Two months ago, Jeff Sessions looked like toast. But Tuesday morning, as he stood at a lectern at the Justice Department, the attorney general seemed to feel more like the toast of the town.
President Trump’s decision to have Sessions announce the end of the DACA program was a dodge on top of a punt: First, the White House tried to push the ball into Congress’s court by adding a six-month delay to the rescission; then Trump elected to send a Cabinet member out rather than making a potentially perilous political announcement himself. But for Sessions, who was grinning and ebullient at times during the statement, this was no hardship duty. For years as a U.S. senator, Sessions railed against illegal immigration and tried, mostly to no avail, to get the federal government to enforce laws more strictly. Now he stood as attorney general, announcing the end of the Obama-era policy to allow undocumented immigrants brought to the U.S. as children to stay in the country.
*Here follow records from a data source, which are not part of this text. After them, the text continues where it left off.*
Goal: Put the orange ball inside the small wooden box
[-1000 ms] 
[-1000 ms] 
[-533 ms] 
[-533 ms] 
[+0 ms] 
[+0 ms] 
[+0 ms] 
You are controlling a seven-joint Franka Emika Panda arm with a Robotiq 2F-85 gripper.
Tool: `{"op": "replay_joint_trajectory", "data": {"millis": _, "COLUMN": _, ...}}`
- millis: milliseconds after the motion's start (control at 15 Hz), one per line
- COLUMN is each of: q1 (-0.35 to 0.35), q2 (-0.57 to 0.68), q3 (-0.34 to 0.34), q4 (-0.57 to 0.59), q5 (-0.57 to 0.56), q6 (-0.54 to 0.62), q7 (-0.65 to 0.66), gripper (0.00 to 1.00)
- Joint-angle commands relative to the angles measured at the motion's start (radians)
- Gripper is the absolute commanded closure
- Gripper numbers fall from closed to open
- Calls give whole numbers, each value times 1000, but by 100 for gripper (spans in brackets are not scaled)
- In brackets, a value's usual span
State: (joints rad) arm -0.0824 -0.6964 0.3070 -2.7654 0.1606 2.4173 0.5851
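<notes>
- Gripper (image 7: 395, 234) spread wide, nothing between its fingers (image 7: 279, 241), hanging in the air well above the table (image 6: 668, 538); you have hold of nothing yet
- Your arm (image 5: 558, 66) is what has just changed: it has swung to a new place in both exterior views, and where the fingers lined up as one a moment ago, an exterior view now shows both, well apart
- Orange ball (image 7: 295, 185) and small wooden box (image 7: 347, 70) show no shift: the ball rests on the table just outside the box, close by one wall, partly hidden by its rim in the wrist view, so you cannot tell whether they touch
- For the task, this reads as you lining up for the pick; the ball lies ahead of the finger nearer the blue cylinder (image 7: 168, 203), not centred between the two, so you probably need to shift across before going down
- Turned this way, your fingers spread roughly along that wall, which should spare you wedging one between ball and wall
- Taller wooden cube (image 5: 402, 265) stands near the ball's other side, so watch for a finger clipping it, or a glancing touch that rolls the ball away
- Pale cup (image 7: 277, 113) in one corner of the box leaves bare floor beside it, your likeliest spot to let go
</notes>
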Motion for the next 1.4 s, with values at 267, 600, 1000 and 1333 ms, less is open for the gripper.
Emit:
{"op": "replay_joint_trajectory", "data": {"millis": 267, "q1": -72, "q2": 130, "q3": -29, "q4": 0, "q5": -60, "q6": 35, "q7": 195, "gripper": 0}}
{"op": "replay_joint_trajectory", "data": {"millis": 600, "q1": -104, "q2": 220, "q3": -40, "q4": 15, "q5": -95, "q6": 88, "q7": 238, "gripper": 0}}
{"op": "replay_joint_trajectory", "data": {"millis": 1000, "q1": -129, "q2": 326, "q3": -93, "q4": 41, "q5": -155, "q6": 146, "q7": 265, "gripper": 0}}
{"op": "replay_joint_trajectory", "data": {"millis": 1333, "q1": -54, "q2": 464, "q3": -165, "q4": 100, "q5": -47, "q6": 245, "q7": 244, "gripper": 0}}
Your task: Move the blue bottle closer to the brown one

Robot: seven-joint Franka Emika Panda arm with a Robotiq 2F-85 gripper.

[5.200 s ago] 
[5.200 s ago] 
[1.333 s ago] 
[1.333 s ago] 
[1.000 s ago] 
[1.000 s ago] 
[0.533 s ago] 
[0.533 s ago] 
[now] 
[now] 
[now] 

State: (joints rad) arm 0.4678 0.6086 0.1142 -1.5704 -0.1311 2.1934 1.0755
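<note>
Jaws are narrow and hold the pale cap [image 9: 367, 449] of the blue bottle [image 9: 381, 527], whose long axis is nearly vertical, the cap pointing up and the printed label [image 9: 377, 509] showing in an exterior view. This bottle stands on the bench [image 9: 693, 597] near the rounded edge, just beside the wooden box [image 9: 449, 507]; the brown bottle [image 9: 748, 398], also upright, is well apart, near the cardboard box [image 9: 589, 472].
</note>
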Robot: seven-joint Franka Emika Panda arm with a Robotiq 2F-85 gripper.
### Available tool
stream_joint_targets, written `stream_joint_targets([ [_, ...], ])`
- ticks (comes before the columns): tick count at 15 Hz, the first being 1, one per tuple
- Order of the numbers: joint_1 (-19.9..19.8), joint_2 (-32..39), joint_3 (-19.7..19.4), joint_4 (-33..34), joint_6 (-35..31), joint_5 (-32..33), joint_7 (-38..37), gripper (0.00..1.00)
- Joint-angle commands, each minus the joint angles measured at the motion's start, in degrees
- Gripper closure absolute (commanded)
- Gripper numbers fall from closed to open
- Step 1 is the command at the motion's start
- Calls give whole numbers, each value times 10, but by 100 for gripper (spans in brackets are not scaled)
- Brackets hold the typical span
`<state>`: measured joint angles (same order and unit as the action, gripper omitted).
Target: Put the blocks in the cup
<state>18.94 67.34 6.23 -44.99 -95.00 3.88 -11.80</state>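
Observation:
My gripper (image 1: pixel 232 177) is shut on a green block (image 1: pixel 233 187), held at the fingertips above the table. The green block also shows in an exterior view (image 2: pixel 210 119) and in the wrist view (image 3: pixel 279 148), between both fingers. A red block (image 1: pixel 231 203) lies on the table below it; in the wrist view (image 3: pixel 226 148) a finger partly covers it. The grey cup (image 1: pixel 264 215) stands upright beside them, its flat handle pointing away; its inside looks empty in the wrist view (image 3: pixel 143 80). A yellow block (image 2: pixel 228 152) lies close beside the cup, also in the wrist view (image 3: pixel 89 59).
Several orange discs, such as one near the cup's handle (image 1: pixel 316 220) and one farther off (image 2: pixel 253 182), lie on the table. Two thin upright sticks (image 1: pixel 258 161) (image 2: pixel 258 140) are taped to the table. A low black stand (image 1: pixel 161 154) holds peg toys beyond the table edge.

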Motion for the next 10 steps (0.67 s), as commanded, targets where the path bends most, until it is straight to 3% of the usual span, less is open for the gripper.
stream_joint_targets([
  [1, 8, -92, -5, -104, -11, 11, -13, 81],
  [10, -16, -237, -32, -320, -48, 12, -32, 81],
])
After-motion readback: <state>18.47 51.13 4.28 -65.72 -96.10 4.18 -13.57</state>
“As the attorney general, it is my duty to ensure that the laws of the United States are enforced and that the constitutional order is upheld,” Sessions said. “No greater good can be done for the overall health and well-being of our republic than preserving and strengthening the impartial rule of law. Societies where the rule of law is treasured are societies that tend to flourish and succeed. Societies where the rule of law is subject to political whims and personal biases tend to become societies afflicted by corruption, poverty, and human suffering.”